Forum panelist Jane Knodell, a Progressive city councilor in Burlington, said the Progressive Party is necessary as “a place for more innovative ideas.” In her 15-year experience on the council, Knodell said, it’s been “healthy for the Democrats to have a party on their left flank.”
Nonetheless, the two parties do, at times, operate in sync. Knodell noted that former Burlington City Councilor Ian Carleton, a Democrat, voted the same as she did “nine out of 10 times.” On the other hand, she said, Ward 5 Democrat Joan Shannon is “a councilor I seldom agree with.”
Burlington State Rep.
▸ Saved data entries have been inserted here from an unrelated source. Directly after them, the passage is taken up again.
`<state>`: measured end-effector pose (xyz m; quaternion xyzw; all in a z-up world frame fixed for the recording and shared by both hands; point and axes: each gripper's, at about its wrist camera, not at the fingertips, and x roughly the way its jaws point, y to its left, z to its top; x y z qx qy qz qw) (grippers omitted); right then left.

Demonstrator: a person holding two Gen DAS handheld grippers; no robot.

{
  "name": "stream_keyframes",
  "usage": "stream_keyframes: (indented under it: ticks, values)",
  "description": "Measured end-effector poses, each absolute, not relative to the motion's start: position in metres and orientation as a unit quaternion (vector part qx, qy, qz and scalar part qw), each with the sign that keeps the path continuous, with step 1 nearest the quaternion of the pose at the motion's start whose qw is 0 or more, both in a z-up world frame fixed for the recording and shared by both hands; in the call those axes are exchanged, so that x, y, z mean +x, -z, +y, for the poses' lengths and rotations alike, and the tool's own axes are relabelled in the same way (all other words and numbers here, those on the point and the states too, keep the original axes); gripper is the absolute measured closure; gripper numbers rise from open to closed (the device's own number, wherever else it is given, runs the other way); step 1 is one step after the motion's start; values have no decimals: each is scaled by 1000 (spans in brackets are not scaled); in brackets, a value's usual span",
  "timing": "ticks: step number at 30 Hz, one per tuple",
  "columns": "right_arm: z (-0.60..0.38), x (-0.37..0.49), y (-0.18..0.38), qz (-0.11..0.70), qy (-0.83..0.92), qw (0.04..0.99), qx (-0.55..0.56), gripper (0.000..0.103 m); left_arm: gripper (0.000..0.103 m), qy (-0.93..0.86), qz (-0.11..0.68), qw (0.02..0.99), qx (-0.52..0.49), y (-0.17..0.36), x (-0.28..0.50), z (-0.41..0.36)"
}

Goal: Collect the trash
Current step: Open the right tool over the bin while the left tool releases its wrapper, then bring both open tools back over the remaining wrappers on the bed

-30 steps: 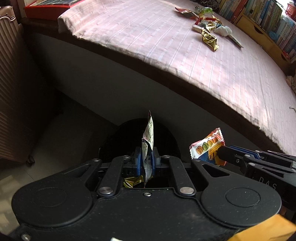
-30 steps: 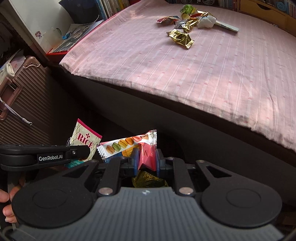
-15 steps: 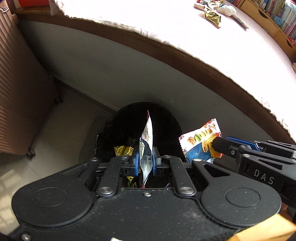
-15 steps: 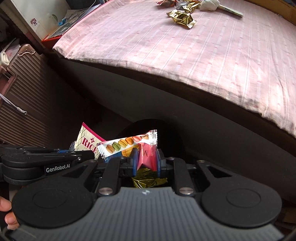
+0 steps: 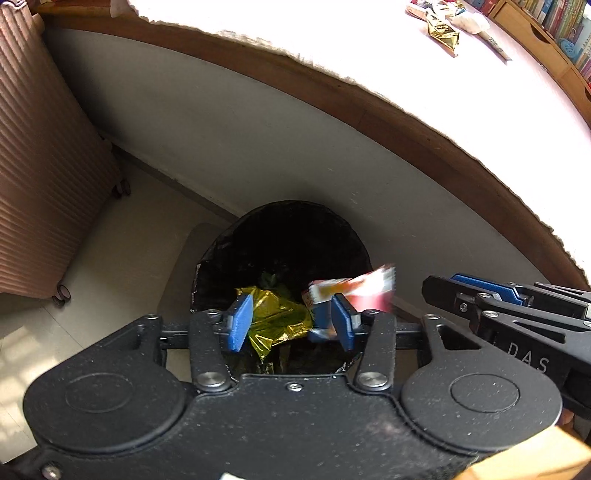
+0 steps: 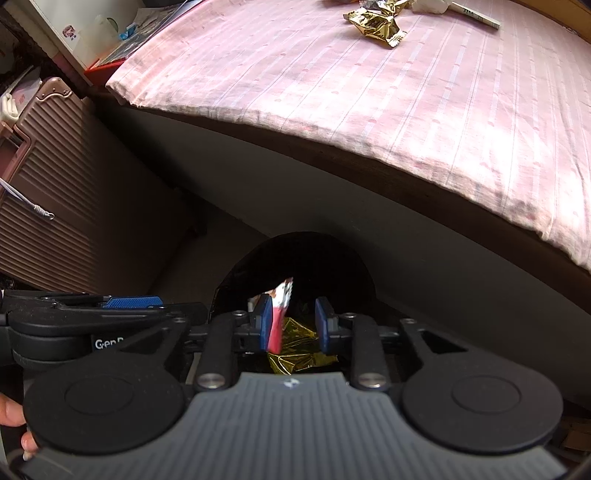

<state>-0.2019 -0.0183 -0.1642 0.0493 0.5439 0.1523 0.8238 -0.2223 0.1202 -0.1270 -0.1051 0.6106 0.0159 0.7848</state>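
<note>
A black-lined bin [image 5: 280, 236] stands on the floor against the bed's side, straight below both grippers. My left gripper [image 5: 291, 322] hangs over its mouth, its jaws opening with nothing between the blue pads. A blurred red, white and orange wrapper [image 5: 351, 291] drops just behind its right pad. Crumpled gold foil [image 5: 280, 321] lies in the bin. My right gripper [image 6: 293, 325] is also over the bin [image 6: 306, 258], its jaws opening. The red-backed wrapper [image 6: 277, 321] leans loose on the left pad only. More wrappers [image 6: 376, 24] lie on the bed.
The bed with its pink striped sheet [image 6: 369, 92] overhangs the bin at the back. A ribbed brown suitcase [image 5: 44, 166] stands on the floor to the left. Bookshelves [image 5: 554, 33] line the bed's far side. A person's fingers [image 6: 11, 413] show at the lower left.
Both grippers have sunk toward the bin. The left jaws have opened and the rice wrapper has left them. The right jaws have widened and the macaron wrapper has slipped down.
</note>
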Motion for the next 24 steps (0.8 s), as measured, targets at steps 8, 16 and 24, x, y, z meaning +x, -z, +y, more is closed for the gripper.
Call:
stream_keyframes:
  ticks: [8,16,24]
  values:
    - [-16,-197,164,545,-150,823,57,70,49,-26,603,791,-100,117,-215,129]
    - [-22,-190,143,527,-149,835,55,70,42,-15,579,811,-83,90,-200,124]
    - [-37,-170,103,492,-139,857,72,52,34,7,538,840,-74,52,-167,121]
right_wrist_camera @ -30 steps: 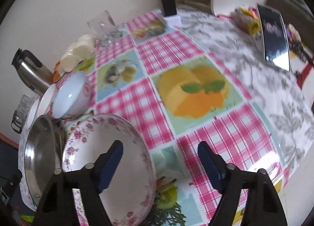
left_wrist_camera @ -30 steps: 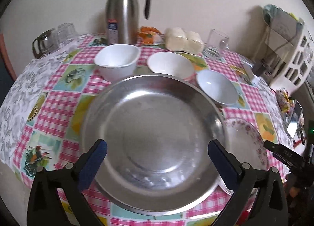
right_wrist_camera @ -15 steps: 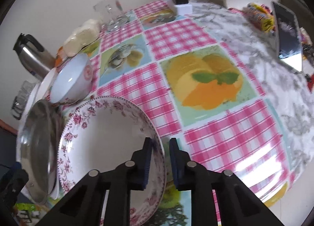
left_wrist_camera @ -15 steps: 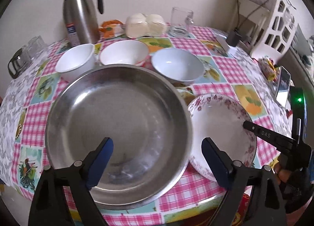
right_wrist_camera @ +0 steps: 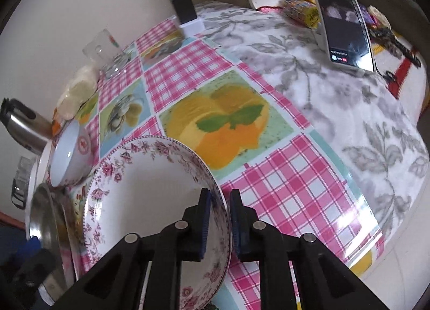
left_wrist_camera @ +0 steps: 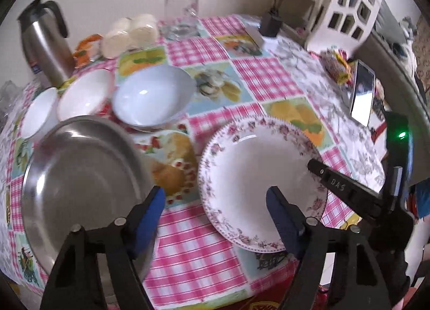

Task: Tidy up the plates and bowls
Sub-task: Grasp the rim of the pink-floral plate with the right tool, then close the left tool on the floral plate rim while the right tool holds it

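Progress: I judge sorting barely begun; nothing stacked yet.
Right tongs [right_wrist_camera: 217,218]: clamped on the rim of the floral plate [left_wrist_camera: 258,173], glazed, scalloped edge.
Left tongs [left_wrist_camera: 215,211]: apart, just been closing, holding nothing; plate under their right finger.
Left of them: steel basin [left_wrist_camera: 78,175], smooth, round.
Beyond: three white bowls [left_wrist_camera: 150,100], glossy, on the checked table [left_wrist_camera: 193,242].

Your left gripper [left_wrist_camera: 215,202] has black angular arms, silver pivot screws and blue pads [left_wrist_camera: 150,210]. Your right gripper [right_wrist_camera: 217,202] matches; white lettering marks its black finger [left_wrist_camera: 338,183], a green light behind.
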`<state>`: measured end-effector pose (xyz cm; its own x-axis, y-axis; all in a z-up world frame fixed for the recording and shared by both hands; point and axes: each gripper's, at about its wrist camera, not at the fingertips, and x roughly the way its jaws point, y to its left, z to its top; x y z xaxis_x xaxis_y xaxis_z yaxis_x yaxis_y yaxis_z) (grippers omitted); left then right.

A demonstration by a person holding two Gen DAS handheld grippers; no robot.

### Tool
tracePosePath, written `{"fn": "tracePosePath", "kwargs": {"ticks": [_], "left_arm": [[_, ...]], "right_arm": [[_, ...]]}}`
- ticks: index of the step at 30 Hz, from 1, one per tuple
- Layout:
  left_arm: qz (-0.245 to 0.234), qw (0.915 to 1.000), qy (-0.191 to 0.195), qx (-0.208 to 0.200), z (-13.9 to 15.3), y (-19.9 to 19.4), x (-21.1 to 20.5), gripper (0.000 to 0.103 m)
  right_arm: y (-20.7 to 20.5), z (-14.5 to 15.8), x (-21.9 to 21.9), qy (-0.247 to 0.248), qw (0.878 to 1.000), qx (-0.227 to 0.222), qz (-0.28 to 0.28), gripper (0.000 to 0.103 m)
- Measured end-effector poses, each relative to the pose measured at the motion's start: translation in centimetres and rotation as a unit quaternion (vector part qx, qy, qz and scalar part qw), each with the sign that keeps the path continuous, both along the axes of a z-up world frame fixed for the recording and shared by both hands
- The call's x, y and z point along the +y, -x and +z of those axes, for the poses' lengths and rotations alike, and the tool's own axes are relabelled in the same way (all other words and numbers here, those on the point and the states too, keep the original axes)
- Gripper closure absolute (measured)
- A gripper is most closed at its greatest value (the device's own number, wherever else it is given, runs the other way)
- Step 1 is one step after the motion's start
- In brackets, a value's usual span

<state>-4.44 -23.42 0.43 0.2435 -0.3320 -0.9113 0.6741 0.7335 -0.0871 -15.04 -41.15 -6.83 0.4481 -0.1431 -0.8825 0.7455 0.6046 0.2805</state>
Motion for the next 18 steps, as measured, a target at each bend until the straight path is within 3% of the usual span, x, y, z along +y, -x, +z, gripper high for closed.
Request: {"fn": "tracePosePath", "kwargs": {"ticks": [6, 13, 18], "left_arm": [[0.007, 0.9994, -0.027, 0.021, -2.5, -0.7, -1.1, 0.037], [0.001, 0.9986, -0.032, 0.043, -4.7, -0.7, -2.3, 0.038], [0.005, 0.9978, -0.035, 0.055, -6.2, -1.0, -2.7, 0.041]], "right_arm": [[0.4, 0.0, -1.0, 0.003, 1.000, 0.000, -0.018, 0.087], [0.9, -0.2, -1.6, -0.004, 0.999, -0.006, -0.031, 0.086], [0.8, -0.8, -1.8, -0.020, 0.999, -0.011, -0.024, 0.079]]}}
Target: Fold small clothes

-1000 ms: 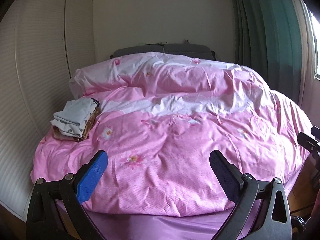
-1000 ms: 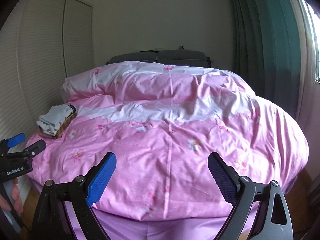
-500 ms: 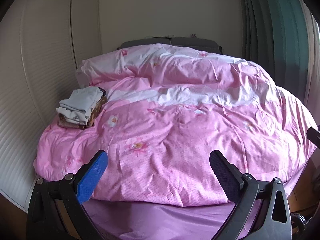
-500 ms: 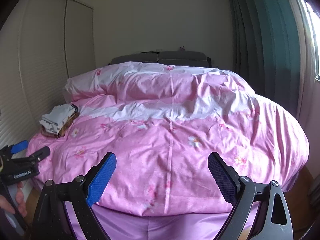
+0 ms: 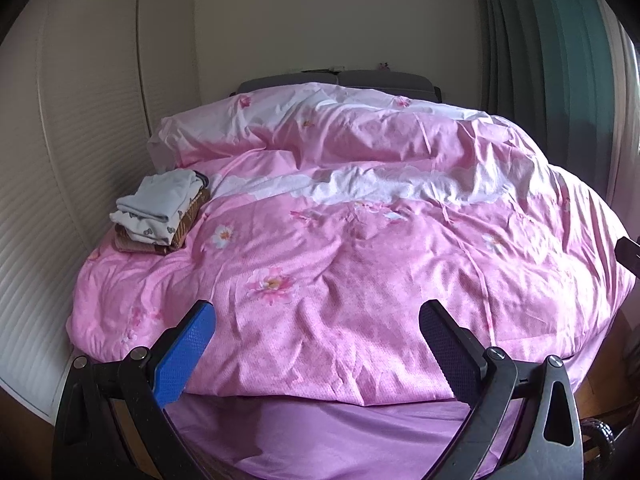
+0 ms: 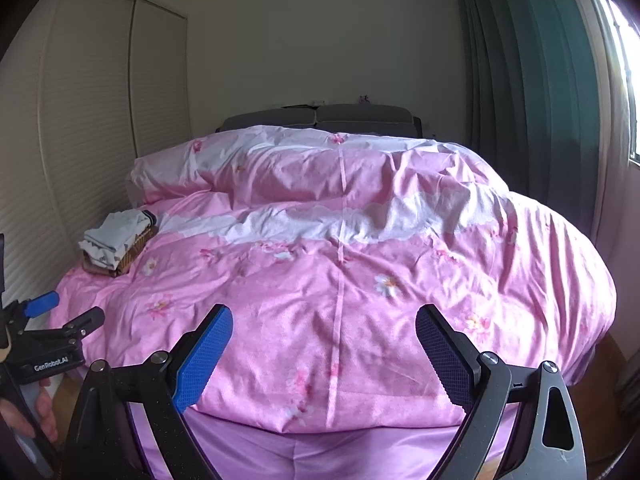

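Both your grippers, left gripper point(image 5: 316, 332) and right gripper point(image 6: 324, 336), hang jaws apart, empty, with folded clothes point(image 5: 160, 208) stacked on the bed point(image 5: 360, 260), nothing unfolded visible.

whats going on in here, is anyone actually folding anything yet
Not yet. A person stands at the foot of a bed, holding a two-finger gripper in each hand. The left gripper and right gripper are both open, empty and raised over the pink duvet. The only clothes in view are a small folded stack sitting on the duvet's far left side, and neither gripper touches it.
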A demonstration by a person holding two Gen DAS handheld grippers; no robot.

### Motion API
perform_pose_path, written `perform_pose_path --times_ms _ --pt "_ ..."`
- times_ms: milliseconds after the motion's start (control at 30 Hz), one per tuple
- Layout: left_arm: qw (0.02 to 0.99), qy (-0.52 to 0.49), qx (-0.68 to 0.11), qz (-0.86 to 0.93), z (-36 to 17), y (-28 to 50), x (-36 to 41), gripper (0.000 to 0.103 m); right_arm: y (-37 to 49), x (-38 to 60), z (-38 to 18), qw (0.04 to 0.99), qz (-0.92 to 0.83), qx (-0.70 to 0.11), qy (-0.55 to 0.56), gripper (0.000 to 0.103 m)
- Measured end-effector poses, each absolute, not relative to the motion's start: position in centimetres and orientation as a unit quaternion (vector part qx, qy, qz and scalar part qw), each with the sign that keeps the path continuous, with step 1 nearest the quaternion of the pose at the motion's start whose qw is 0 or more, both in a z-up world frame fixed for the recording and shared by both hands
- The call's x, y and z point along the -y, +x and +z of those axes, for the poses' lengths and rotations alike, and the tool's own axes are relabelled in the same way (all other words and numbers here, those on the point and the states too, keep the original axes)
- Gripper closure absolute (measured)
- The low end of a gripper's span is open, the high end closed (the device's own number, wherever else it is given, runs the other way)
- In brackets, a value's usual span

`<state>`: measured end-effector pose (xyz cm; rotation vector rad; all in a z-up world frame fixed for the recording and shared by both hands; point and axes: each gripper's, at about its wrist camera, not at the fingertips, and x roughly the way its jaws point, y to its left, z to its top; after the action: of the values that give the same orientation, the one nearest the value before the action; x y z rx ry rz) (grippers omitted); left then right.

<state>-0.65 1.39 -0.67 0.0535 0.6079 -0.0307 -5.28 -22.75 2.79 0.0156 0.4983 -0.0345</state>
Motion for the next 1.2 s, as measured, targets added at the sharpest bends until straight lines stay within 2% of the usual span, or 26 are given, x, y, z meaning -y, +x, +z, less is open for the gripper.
perform_pose_path --times_ms 1200 --pt "0.953 0.039 -0.3 -0.028 0.04 0.0 -1.24 0.0 -5.05 22.98 2.8 0.968 -0.024 -0.248 0.007 0.009"
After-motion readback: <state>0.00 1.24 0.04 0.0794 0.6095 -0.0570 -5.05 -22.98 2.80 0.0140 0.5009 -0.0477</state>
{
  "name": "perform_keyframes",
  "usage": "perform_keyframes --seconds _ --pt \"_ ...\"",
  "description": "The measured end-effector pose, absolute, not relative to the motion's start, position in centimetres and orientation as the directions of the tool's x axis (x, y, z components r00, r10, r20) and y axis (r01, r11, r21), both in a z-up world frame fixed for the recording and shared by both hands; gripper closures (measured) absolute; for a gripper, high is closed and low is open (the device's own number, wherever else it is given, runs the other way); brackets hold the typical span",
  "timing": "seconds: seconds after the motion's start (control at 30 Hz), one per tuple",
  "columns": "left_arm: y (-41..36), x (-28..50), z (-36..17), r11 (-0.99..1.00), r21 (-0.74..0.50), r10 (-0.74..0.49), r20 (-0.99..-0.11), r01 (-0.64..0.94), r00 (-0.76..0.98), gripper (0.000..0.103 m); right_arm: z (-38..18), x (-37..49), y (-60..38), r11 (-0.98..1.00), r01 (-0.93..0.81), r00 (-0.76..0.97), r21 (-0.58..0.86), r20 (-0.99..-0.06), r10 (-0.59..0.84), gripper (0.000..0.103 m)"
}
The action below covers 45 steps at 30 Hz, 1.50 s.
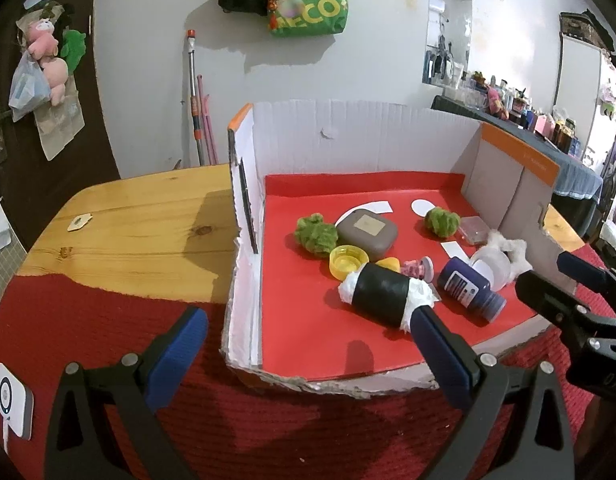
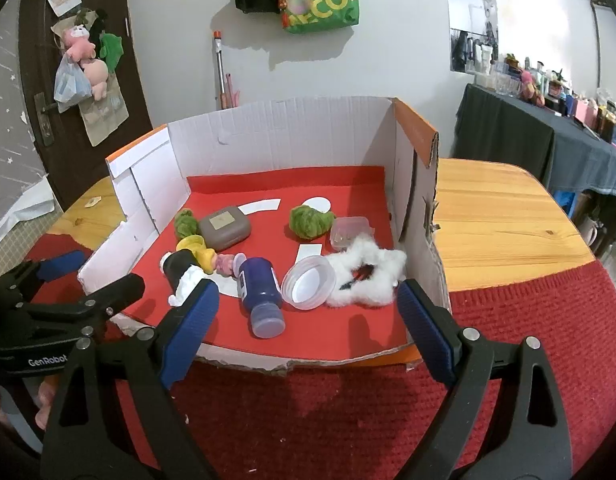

Johannah Leddy Donovan, a self-described “yellow-dog Democrat,” said she doesn’t understand why the Progressives won’t join her under the party’s big tent. “There’s very little distinction between the five Progressives and the rest of us in Montpelier,” noted Donovan, also a panelist at Thursday’s event. “We all get along very well.”
Totten said he wants the forum to cover the history of the two parties before a discussion of whether structures can be developed to facilitate more productive relations.
As Donovan predicts, “It should be sort of a fun night.”
The forum “Why Can’t Vermont’s Progs and Dems Get Along?” is Thursday, December 4, at 7 p.m. in the Film House of the Main Street Landing Performing Arts Center at Lake and College streets.